**WHAT THE TASK ASKS:** What you return should be the lines from the first line of the records below through the line holding "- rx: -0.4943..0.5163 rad", unchanged.

%%

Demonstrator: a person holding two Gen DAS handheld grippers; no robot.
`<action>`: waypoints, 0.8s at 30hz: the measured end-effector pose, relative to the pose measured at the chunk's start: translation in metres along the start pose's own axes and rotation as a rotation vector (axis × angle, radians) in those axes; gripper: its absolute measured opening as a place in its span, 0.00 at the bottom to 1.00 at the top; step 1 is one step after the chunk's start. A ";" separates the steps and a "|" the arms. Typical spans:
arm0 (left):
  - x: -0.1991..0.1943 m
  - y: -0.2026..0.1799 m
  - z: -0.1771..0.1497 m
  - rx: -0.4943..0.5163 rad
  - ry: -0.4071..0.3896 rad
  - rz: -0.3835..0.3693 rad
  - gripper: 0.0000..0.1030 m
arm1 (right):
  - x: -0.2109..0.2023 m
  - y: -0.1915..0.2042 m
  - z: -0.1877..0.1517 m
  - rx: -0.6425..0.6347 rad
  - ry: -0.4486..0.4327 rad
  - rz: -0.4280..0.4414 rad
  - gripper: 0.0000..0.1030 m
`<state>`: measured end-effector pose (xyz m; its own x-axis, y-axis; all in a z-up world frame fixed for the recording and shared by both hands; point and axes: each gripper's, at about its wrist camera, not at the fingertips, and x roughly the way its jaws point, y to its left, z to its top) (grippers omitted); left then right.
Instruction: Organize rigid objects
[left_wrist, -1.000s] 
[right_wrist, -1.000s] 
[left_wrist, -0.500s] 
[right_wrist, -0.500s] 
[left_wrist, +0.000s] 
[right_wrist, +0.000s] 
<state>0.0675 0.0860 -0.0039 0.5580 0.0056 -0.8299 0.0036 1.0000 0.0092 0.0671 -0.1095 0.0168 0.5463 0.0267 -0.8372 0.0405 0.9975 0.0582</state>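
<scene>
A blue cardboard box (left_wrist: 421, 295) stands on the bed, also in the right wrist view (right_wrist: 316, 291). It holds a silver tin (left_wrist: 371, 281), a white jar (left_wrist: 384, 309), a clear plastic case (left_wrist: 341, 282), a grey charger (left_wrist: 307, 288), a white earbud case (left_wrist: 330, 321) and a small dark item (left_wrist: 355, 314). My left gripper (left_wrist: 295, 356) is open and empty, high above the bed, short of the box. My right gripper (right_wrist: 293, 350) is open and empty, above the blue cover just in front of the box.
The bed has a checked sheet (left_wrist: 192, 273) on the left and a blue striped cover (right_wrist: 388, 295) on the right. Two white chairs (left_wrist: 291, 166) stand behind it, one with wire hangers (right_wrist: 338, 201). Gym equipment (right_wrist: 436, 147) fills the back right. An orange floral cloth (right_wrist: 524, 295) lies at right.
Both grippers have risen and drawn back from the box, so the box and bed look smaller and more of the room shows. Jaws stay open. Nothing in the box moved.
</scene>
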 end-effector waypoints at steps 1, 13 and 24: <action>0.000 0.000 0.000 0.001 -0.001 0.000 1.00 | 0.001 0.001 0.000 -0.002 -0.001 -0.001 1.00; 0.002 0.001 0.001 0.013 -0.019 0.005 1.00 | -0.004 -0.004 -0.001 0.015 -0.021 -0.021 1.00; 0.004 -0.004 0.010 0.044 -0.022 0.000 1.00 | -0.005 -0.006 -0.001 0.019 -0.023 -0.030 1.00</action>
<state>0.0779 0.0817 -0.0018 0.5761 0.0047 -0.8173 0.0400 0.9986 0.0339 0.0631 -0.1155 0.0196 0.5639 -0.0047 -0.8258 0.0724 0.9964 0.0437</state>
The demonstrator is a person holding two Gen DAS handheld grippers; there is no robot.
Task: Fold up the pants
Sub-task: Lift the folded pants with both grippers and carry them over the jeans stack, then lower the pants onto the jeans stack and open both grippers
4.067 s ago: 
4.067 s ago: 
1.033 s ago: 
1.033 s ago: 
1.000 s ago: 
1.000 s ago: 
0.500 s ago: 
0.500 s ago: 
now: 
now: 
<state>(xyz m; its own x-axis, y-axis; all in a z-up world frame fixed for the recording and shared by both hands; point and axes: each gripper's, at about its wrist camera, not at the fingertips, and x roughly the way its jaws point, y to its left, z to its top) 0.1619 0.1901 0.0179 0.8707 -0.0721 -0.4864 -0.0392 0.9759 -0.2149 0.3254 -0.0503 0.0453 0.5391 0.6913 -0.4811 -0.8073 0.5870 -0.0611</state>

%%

**ANSWER SECTION:**
Demonstrator: a person holding two Gen DAS handheld grippers; no robot.
`<action>`: waypoints, 0.8s at 30hz: the measured end-effector pose, relative to the pose measured at the chunk's start: translation in metres along the start pose's own axes and rotation as a rotation vector (axis × angle, radians) in those axes; gripper: its absolute measured opening as a place in its span, 0.00 at the bottom to 1.00 at the top; step 1 is one step after the chunk's start. A ";" separates the steps and a "|" the arms. Typical spans:
arm0 (left):
  - x: -0.1991..0.1943 m
  - y: -0.2026..0.1799 m
  - z: -0.1771..0.1497 m
  - rx: -0.4943..0.5163 rad

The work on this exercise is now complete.